TASK GOAL: Copy each line of the records below, from the first through the one that contains "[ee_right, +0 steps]", exactly as written.

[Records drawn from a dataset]

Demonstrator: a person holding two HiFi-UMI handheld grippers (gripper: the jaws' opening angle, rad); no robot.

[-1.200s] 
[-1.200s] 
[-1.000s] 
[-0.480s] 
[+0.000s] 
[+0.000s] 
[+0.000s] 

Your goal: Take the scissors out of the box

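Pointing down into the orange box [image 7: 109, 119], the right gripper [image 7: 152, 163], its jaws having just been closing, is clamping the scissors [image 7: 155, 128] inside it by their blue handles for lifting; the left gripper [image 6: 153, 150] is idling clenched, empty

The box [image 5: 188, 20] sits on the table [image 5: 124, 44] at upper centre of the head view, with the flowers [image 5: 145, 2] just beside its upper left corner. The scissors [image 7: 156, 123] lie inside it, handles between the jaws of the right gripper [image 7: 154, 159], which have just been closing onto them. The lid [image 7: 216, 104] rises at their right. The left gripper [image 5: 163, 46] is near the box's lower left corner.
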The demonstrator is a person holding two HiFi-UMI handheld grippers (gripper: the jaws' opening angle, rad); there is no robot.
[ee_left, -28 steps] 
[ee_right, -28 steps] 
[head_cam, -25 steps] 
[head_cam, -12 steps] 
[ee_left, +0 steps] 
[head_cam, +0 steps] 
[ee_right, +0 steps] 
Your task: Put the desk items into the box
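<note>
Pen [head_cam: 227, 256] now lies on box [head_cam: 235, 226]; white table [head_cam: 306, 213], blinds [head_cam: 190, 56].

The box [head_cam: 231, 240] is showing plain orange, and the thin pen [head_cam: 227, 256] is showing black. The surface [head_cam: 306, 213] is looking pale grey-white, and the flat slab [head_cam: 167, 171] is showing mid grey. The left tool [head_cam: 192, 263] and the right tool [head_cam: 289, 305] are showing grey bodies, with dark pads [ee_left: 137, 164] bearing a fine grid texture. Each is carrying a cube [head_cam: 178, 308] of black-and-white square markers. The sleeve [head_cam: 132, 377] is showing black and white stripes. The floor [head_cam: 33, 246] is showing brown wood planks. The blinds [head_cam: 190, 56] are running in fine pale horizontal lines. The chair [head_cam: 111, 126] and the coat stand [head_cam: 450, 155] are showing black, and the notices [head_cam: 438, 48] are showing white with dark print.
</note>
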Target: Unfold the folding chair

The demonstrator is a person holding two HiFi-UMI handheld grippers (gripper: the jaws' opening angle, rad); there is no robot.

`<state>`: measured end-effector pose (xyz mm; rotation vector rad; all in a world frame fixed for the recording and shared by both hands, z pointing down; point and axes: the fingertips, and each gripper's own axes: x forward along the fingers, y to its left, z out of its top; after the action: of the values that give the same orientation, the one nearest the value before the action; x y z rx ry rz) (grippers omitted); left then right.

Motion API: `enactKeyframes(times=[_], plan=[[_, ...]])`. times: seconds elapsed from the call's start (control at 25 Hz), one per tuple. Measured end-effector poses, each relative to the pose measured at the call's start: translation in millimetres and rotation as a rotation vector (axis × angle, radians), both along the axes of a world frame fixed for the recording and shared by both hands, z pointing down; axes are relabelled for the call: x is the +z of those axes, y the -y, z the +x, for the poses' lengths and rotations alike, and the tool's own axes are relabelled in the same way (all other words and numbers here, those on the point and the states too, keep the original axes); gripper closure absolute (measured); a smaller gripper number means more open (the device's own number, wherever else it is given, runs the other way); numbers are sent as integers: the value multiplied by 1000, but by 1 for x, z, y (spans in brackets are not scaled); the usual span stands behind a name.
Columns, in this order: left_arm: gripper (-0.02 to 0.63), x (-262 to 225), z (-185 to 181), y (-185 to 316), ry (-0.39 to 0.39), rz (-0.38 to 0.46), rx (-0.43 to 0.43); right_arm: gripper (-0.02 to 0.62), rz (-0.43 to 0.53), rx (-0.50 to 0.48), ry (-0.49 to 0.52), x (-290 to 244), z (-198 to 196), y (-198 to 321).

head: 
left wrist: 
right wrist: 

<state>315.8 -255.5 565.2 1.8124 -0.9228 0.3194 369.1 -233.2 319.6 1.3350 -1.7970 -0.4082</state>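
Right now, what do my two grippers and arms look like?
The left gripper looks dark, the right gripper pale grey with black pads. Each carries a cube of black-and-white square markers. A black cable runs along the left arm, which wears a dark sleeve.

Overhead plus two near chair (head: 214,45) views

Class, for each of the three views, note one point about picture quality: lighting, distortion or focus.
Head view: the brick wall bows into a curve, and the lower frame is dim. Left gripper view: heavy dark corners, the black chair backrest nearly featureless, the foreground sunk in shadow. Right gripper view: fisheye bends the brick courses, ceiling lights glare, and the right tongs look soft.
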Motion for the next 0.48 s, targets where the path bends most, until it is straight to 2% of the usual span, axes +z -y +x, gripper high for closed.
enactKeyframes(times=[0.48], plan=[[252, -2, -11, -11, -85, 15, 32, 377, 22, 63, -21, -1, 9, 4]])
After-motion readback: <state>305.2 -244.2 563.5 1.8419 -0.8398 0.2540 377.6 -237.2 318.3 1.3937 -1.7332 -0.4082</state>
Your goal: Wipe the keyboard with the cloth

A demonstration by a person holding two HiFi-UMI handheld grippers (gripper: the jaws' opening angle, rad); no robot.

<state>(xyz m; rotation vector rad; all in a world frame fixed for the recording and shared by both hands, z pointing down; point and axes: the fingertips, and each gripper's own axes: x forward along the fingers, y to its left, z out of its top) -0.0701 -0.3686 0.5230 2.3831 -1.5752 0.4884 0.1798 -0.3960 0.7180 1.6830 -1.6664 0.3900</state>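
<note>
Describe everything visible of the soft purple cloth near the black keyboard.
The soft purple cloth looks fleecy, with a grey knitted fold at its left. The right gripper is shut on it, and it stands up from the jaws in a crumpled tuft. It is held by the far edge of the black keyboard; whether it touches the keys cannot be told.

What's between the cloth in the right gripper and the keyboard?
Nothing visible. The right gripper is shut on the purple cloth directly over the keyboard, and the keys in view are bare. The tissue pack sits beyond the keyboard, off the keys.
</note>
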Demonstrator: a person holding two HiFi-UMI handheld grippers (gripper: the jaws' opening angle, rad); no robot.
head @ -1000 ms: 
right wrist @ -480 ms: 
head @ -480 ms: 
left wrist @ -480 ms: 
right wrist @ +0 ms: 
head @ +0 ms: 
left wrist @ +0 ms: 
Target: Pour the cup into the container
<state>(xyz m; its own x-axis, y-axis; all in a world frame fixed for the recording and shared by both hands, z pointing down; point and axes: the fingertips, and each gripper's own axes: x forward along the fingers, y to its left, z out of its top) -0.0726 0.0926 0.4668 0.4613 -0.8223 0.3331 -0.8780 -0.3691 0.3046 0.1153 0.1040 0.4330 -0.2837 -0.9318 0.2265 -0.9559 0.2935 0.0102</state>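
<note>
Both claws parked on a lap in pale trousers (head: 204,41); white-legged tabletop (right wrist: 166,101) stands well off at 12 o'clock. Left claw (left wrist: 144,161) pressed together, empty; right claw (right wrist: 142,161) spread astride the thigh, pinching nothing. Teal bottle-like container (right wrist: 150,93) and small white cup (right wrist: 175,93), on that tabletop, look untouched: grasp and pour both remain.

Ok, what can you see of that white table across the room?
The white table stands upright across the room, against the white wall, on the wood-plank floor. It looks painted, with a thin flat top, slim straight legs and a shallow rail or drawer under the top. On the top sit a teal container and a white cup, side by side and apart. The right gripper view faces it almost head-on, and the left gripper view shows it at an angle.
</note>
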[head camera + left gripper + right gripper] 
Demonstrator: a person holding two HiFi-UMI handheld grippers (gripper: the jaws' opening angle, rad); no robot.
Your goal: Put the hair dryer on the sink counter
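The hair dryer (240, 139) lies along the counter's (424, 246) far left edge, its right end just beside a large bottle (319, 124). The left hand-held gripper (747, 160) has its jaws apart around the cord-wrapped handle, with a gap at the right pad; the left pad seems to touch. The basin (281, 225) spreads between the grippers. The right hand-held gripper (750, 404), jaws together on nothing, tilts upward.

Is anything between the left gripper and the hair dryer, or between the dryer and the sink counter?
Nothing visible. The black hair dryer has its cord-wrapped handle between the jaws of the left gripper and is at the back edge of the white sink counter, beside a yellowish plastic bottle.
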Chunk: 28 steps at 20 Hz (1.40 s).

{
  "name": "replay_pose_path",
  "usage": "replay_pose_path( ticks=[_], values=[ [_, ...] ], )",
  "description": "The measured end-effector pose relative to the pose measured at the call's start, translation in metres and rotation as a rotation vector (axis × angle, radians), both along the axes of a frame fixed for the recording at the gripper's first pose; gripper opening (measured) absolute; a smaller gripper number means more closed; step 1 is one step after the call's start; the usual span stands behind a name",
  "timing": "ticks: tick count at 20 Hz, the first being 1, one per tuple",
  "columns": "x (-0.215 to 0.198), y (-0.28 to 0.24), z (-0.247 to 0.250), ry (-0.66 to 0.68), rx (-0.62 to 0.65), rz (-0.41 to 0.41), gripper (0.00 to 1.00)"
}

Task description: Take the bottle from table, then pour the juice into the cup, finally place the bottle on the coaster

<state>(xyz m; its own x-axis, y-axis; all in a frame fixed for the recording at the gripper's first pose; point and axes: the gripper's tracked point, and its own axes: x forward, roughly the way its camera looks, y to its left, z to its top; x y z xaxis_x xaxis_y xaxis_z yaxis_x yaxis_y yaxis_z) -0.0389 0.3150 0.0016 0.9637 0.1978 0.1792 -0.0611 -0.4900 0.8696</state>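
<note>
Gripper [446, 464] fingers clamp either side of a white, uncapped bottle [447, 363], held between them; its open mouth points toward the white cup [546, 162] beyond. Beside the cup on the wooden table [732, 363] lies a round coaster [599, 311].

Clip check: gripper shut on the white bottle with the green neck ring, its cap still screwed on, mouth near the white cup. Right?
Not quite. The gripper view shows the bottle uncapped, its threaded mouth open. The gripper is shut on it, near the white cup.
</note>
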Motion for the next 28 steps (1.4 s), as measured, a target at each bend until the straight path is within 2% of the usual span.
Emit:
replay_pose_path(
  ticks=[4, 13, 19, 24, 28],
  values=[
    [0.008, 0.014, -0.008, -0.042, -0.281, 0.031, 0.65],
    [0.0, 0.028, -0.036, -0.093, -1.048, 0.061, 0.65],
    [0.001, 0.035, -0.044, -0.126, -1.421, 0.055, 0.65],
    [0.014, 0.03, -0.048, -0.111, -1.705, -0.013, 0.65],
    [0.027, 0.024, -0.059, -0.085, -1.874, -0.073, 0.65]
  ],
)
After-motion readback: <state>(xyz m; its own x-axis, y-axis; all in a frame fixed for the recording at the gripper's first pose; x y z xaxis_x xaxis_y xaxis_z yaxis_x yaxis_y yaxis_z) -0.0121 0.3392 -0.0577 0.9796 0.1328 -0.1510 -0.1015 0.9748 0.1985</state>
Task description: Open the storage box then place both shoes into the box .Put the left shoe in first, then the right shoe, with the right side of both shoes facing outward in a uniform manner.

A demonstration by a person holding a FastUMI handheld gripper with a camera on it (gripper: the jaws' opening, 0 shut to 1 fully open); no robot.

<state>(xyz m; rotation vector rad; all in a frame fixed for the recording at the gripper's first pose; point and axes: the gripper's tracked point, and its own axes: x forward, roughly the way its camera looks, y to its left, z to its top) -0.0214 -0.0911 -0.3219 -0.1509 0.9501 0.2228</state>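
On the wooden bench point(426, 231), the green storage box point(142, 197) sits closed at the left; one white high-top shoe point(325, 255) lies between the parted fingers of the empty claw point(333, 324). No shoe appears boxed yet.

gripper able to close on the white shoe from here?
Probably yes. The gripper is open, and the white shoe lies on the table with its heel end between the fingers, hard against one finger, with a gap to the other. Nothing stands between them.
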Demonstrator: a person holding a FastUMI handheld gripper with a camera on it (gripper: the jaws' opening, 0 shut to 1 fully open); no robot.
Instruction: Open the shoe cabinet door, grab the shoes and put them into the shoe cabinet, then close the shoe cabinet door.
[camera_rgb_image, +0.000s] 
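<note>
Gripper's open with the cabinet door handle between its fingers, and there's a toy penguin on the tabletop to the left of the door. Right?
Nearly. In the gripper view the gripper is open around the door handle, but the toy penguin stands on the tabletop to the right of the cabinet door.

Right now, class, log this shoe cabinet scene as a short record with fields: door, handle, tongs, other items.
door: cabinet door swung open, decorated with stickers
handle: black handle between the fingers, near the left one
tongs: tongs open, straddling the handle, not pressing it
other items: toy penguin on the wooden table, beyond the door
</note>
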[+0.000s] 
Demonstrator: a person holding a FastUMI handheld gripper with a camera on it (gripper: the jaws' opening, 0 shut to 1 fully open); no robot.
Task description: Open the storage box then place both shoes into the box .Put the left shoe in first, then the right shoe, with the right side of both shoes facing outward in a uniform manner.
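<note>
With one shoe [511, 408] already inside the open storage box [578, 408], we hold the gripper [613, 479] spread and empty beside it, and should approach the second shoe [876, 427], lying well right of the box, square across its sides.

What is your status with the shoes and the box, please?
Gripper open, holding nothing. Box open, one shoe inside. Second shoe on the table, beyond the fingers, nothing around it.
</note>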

ANSWER BELOW:
Demonstrator: a person holding two HiFi-UMI handheld grippers (gripper: the jaws' opening angle, rad); no robot.

[-1.200s] 
[-1.200s] 
[-1.000s] 
[-0.480s] 
[+0.000s] 
[+0.000s] 
[+0.000s] 

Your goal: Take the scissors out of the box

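Pointing down into the orange box [image 7: 109, 119], the right gripper [image 7: 152, 163], its jaws having just been closing, is clamping the scissors [image 7: 155, 128] inside it by their blue handles for lifting; the left gripper [image 6: 153, 150] is idling clenched, empty

The box [image 5: 188, 20] sits on the table [image 5: 124, 44] at upper centre of the head view, with the flowers [image 5: 145, 2] just beside its upper left corner. The scissors [image 7: 156, 123] lie inside it, handles between the jaws of the right gripper [image 7: 154, 159], which have just been closing onto them. The lid [image 7: 216, 104] rises at their right. The left gripper [image 5: 163, 46] is near the box's lower left corner.
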The demonstrator is a person holding two HiFi-UMI handheld grippers (gripper: the jaws' opening angle, rad); there is no robot.
[ee_left, -28 steps] 
[ee_right, -28 steps] 
[head_cam, -25 steps] 
[head_cam, -12 steps] 
[ee_left, +0 steps] 
[head_cam, +0 steps] 
[ee_right, +0 steps] 

The exercise is done, and nothing more is needed.